Take the lines below from the one with "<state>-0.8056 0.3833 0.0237" through the one with "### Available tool" and retype them exactly. Include nothing else, and no pictures.

(Excerpts from a dataset)
___

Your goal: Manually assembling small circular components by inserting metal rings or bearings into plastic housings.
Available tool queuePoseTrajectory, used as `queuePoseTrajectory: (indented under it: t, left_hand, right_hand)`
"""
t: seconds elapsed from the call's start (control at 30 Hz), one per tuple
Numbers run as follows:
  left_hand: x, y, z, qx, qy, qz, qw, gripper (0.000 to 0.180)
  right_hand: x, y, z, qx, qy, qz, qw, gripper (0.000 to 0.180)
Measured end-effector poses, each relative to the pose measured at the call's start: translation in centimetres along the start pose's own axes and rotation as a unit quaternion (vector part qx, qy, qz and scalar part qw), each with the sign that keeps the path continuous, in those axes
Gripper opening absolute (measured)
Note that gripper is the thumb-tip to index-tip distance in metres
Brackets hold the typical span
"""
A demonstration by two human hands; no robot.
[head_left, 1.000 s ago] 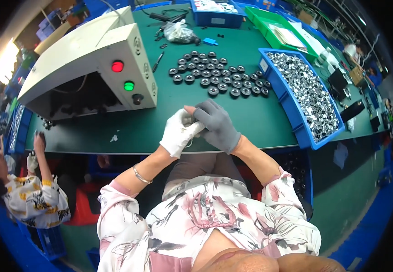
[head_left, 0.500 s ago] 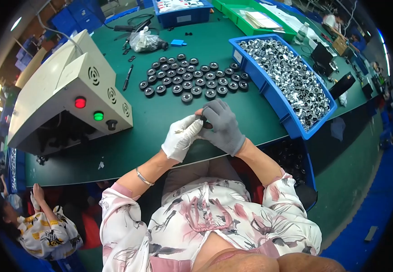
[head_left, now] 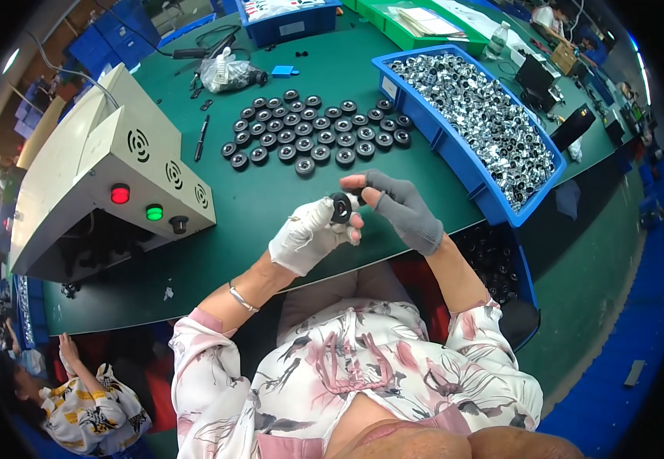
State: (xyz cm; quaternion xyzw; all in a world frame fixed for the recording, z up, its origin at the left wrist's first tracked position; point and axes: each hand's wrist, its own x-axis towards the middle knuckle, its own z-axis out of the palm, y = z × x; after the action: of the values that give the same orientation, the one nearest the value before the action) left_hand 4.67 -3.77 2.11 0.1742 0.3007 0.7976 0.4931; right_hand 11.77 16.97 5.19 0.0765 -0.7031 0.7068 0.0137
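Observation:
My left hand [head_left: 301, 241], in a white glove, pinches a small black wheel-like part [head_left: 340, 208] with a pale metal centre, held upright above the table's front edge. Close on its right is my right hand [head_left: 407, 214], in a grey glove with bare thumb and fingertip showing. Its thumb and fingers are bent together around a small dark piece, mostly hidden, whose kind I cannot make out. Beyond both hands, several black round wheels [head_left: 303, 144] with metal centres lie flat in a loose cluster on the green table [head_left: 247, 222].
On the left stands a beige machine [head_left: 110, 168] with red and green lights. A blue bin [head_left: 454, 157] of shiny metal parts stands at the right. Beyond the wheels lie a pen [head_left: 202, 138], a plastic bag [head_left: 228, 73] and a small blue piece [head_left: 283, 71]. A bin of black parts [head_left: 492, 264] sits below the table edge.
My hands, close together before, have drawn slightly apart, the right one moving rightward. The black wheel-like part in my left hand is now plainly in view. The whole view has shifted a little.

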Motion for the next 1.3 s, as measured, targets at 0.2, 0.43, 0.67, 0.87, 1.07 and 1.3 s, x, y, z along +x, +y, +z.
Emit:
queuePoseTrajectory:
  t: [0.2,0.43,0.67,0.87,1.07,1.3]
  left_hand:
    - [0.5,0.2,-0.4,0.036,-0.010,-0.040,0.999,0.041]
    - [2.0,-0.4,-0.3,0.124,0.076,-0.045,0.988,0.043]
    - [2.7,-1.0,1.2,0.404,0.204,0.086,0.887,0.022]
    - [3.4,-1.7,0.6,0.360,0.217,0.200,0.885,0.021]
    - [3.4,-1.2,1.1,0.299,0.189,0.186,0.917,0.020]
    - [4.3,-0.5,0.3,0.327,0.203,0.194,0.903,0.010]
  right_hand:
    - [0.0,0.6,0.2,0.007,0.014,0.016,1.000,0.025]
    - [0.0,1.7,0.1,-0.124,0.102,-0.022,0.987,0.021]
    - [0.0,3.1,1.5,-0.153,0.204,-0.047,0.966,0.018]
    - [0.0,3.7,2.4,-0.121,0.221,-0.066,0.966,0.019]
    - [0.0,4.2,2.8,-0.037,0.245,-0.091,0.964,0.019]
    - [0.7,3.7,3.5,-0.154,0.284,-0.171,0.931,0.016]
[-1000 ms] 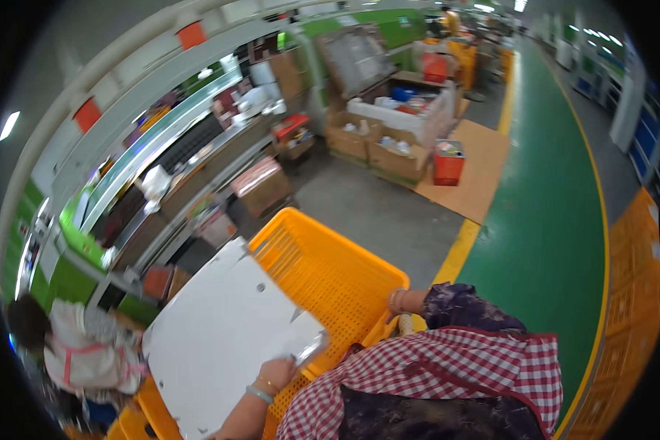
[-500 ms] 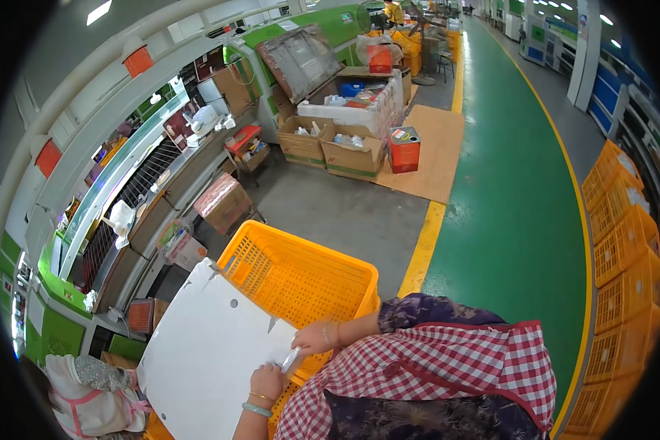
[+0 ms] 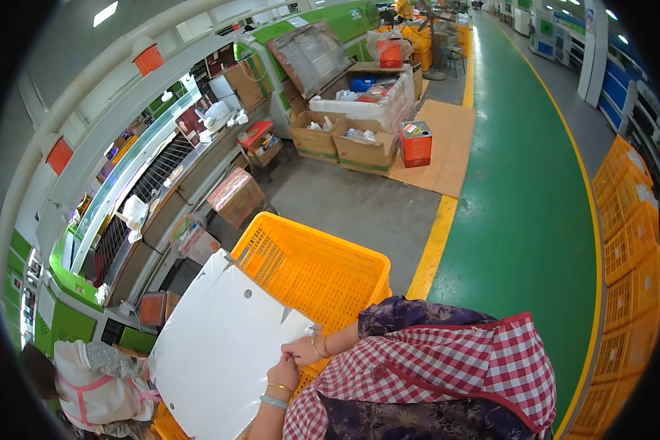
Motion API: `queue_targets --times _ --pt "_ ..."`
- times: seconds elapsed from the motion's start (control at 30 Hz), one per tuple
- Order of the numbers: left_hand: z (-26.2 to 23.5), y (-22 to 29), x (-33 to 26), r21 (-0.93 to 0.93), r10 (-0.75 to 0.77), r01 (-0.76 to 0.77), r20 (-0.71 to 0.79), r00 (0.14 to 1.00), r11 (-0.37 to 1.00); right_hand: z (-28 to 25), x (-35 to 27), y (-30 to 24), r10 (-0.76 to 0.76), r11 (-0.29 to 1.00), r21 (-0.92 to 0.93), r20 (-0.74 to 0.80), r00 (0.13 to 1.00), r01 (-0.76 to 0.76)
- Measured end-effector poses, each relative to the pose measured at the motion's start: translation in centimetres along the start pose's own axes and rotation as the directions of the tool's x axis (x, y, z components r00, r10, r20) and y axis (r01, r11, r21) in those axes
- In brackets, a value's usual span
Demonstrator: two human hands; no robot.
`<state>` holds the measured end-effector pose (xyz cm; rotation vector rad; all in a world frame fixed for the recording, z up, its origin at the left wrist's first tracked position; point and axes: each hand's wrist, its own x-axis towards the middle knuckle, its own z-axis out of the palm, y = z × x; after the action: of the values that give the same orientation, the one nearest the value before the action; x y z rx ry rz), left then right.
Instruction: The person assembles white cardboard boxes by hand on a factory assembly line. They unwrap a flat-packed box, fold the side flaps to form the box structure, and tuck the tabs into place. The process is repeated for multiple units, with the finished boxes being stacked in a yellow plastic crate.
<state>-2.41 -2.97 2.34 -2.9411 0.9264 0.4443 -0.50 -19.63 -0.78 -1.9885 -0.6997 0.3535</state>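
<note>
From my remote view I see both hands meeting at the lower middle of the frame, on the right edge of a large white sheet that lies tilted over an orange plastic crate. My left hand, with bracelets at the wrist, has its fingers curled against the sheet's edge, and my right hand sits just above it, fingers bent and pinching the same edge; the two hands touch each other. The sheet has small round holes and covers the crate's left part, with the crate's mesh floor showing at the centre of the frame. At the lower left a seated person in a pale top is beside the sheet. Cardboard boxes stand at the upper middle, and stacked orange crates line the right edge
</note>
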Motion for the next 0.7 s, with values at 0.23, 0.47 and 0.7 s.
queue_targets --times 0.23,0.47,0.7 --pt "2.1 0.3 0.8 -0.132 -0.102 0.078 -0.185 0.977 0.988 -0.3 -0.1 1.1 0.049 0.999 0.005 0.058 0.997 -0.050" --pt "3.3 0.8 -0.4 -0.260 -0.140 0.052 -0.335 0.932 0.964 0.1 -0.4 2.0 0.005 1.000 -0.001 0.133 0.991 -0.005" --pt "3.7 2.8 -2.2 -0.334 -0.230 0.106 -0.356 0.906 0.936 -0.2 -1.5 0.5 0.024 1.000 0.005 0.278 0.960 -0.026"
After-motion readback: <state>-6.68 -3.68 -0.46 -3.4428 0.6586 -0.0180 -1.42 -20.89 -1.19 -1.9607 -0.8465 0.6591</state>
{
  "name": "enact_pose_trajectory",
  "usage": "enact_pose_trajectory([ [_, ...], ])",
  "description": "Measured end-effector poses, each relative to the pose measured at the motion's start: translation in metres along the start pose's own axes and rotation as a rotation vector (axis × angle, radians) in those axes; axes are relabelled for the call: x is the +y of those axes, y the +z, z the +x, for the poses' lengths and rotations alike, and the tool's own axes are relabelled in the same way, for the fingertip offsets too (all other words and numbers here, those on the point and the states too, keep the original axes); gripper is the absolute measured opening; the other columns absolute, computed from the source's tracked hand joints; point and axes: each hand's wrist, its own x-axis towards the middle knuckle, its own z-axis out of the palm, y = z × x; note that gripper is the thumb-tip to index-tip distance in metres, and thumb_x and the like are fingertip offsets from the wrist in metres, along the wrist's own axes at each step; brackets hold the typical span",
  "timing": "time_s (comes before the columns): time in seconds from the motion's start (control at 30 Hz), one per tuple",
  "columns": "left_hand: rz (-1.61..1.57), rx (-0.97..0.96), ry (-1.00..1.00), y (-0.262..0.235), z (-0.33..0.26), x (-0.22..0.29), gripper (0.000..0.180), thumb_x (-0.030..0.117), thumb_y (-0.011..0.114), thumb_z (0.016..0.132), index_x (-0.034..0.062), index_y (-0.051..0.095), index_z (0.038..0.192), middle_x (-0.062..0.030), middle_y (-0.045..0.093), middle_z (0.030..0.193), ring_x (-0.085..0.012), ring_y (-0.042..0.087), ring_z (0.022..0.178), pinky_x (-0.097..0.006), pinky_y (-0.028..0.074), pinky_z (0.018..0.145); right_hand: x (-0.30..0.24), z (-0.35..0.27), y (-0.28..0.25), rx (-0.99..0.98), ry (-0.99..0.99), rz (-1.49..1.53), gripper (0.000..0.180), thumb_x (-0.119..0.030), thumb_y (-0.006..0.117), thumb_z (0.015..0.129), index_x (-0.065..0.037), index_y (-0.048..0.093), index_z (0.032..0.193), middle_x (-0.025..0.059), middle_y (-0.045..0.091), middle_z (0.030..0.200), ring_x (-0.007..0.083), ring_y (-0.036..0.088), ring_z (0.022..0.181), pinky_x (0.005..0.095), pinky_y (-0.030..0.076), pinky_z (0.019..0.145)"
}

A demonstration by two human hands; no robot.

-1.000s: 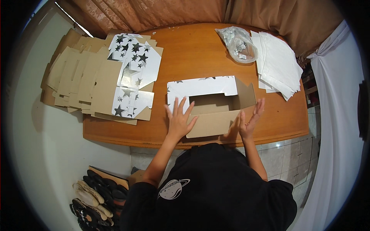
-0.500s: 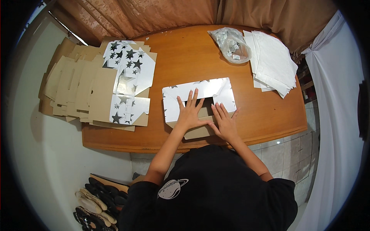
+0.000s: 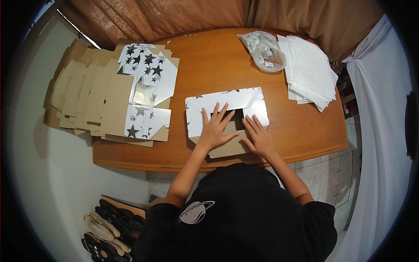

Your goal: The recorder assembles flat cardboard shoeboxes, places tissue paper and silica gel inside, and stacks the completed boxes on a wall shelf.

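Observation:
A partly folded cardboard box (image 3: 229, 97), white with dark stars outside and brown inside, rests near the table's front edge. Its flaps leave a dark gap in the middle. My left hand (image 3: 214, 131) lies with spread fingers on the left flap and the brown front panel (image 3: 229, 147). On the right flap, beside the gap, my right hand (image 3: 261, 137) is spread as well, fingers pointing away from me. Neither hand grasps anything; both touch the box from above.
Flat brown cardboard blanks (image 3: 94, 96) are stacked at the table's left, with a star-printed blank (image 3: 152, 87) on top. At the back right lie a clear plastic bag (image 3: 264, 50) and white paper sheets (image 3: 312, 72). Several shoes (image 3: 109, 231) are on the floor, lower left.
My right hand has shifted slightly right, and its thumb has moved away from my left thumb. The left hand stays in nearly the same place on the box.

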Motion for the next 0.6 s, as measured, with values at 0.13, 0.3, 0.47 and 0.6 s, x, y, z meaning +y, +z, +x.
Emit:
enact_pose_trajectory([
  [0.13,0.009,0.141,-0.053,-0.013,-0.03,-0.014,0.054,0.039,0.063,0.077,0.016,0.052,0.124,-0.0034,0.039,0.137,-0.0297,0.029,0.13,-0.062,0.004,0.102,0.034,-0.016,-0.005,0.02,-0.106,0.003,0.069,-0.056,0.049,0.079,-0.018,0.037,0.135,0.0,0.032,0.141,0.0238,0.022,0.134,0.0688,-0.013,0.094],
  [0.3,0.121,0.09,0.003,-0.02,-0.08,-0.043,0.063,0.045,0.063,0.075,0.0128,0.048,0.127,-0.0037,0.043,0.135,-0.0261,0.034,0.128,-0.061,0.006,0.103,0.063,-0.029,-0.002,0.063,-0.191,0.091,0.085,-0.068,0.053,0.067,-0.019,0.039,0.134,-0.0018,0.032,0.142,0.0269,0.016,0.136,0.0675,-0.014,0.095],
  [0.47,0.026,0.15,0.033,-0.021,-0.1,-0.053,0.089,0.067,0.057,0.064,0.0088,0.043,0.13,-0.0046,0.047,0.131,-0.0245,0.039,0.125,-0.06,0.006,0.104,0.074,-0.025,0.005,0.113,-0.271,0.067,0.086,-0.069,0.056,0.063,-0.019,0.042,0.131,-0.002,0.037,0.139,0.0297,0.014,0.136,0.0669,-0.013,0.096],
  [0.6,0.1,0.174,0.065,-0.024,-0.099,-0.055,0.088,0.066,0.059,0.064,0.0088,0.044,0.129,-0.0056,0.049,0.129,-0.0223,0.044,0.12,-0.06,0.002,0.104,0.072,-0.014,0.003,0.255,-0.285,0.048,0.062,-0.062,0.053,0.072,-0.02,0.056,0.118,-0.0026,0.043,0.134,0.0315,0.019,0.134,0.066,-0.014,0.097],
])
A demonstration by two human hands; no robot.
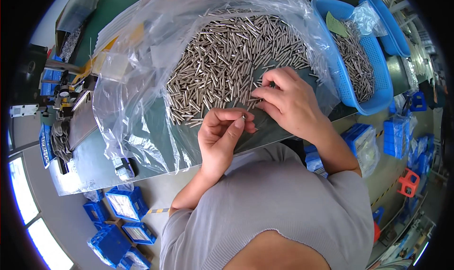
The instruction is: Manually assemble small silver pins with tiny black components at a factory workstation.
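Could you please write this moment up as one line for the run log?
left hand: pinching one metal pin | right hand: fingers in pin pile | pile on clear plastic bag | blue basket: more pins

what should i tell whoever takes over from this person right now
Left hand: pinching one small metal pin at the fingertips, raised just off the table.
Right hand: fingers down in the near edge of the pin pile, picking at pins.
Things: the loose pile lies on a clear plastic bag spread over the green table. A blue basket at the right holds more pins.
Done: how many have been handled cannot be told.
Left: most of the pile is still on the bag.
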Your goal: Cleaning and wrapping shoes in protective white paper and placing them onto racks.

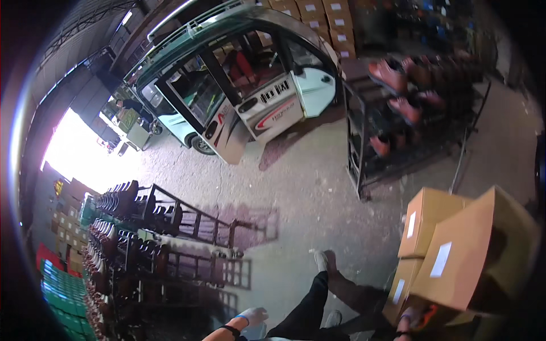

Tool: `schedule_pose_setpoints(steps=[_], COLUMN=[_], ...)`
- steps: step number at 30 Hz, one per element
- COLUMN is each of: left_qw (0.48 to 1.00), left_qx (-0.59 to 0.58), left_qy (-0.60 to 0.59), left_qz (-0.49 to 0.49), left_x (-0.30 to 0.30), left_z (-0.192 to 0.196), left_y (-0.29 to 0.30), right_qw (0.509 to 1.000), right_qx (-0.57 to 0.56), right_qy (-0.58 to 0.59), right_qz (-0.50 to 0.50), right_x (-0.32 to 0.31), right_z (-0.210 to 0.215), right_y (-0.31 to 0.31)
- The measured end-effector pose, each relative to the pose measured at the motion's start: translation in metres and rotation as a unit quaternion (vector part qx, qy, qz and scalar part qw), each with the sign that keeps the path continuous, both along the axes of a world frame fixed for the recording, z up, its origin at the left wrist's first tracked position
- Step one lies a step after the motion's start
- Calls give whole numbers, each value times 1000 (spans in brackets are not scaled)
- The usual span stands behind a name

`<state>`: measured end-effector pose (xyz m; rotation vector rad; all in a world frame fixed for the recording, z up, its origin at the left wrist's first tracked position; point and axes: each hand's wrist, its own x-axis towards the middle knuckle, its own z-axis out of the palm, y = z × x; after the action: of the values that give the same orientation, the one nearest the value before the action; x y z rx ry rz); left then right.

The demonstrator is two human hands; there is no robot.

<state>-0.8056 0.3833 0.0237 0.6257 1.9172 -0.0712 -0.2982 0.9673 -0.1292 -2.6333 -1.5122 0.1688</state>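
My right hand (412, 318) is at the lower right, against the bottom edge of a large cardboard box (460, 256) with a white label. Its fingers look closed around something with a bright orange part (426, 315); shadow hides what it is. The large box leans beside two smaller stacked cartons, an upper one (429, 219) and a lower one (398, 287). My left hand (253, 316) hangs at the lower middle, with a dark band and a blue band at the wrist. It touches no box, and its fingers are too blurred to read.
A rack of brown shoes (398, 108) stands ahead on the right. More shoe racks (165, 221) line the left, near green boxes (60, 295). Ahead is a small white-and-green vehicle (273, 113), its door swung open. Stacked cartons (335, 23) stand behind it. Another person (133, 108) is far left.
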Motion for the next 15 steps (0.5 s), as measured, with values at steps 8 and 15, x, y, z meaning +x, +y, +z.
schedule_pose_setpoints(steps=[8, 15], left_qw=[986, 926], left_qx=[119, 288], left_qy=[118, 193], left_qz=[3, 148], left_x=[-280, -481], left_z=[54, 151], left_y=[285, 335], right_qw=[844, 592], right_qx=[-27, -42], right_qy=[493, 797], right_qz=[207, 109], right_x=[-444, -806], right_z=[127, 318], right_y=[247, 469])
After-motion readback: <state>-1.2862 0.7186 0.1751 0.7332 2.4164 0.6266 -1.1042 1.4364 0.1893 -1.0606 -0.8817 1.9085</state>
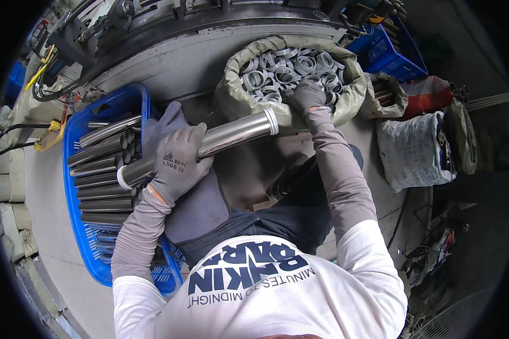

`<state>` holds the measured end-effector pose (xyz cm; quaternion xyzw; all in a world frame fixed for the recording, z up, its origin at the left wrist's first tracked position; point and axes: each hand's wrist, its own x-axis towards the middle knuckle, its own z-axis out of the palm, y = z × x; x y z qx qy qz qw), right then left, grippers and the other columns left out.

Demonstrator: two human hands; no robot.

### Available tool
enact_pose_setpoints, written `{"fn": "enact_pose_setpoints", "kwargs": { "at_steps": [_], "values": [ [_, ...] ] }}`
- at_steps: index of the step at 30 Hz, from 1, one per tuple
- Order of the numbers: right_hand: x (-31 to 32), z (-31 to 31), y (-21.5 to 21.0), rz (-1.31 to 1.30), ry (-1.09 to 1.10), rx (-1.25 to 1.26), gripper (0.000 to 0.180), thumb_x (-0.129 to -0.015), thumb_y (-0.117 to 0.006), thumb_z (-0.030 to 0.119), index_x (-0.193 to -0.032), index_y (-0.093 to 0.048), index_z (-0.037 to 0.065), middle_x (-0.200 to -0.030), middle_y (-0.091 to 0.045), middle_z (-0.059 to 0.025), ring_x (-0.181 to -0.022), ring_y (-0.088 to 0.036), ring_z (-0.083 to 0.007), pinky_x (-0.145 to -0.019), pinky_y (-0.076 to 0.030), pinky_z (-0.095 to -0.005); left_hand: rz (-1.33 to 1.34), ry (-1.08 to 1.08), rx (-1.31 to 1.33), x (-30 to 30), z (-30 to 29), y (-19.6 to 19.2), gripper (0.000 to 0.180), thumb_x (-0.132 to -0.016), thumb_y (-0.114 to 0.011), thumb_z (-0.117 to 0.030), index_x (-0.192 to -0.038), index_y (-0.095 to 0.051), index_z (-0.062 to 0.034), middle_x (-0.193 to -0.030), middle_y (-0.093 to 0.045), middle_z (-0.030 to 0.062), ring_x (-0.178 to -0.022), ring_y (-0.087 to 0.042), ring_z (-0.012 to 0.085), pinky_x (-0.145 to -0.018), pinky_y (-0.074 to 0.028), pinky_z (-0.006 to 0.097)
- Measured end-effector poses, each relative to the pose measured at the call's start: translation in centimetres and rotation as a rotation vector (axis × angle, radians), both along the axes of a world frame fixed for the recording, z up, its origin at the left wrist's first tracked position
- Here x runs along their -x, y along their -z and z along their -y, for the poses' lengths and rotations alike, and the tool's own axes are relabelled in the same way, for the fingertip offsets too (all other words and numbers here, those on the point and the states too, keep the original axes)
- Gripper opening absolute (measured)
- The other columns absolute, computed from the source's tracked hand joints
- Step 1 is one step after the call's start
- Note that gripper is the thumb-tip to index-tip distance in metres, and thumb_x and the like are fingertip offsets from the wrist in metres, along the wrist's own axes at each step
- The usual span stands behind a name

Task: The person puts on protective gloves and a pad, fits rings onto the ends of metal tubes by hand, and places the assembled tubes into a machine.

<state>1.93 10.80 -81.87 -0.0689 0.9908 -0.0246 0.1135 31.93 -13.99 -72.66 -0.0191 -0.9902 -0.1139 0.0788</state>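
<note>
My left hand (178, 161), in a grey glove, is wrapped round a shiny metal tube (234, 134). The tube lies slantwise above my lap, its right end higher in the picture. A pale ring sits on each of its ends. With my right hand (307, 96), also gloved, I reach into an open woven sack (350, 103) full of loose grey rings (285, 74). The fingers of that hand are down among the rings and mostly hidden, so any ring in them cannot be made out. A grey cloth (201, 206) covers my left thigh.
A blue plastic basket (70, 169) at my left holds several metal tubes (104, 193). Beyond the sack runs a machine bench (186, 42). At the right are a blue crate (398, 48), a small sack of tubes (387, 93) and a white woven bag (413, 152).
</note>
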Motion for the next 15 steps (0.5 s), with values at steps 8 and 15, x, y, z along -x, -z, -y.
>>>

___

Solution -
<state>-0.8056 0.3833 0.0237 0.6257 1.9172 -0.0712 -0.2982 0.9673 -0.1292 -2.6333 -1.5122 0.1688</state>
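My right hand (412, 318) is at the lower right, against the bottom edge of a large cardboard box (460, 256) with a white label. Its fingers look closed around something with a bright orange part (426, 315); shadow hides what it is. The large box leans beside two smaller stacked cartons, an upper one (429, 219) and a lower one (398, 287). My left hand (253, 316) hangs at the lower middle, with a dark band and a blue band at the wrist. It touches no box, and its fingers are too blurred to read.
A rack of brown shoes (398, 108) stands ahead on the right. More shoe racks (165, 221) line the left, near green boxes (60, 295). Ahead is a small white-and-green vehicle (273, 113), its door swung open. Stacked cartons (335, 23) stand behind it. Another person (133, 108) is far left.
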Motion for the next 15 steps (0.5 s), as measured, with values at steps 8 and 15, x, y, z meaning +x, +y, +z.
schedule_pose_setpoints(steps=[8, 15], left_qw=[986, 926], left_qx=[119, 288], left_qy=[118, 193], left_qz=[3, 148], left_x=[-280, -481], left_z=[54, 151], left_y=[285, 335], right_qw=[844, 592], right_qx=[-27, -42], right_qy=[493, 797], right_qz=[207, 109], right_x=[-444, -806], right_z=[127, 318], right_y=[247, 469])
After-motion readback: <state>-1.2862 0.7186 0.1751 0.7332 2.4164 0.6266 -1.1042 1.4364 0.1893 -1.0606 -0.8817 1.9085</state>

`<state>` holds the measured end-effector pose (xyz cm; quaternion xyzw; all in a world frame fixed for the recording, z up, its origin at the left wrist's first tracked position; point and axes: each hand's wrist, its own x-axis towards the middle knuckle, its own z-axis out of the palm, y = z × x; x y z qx qy qz qw), right then left, grippers and the other columns left out.

Demonstrator: two human hands; no robot.

### Available tool

That completes the answer to this exercise.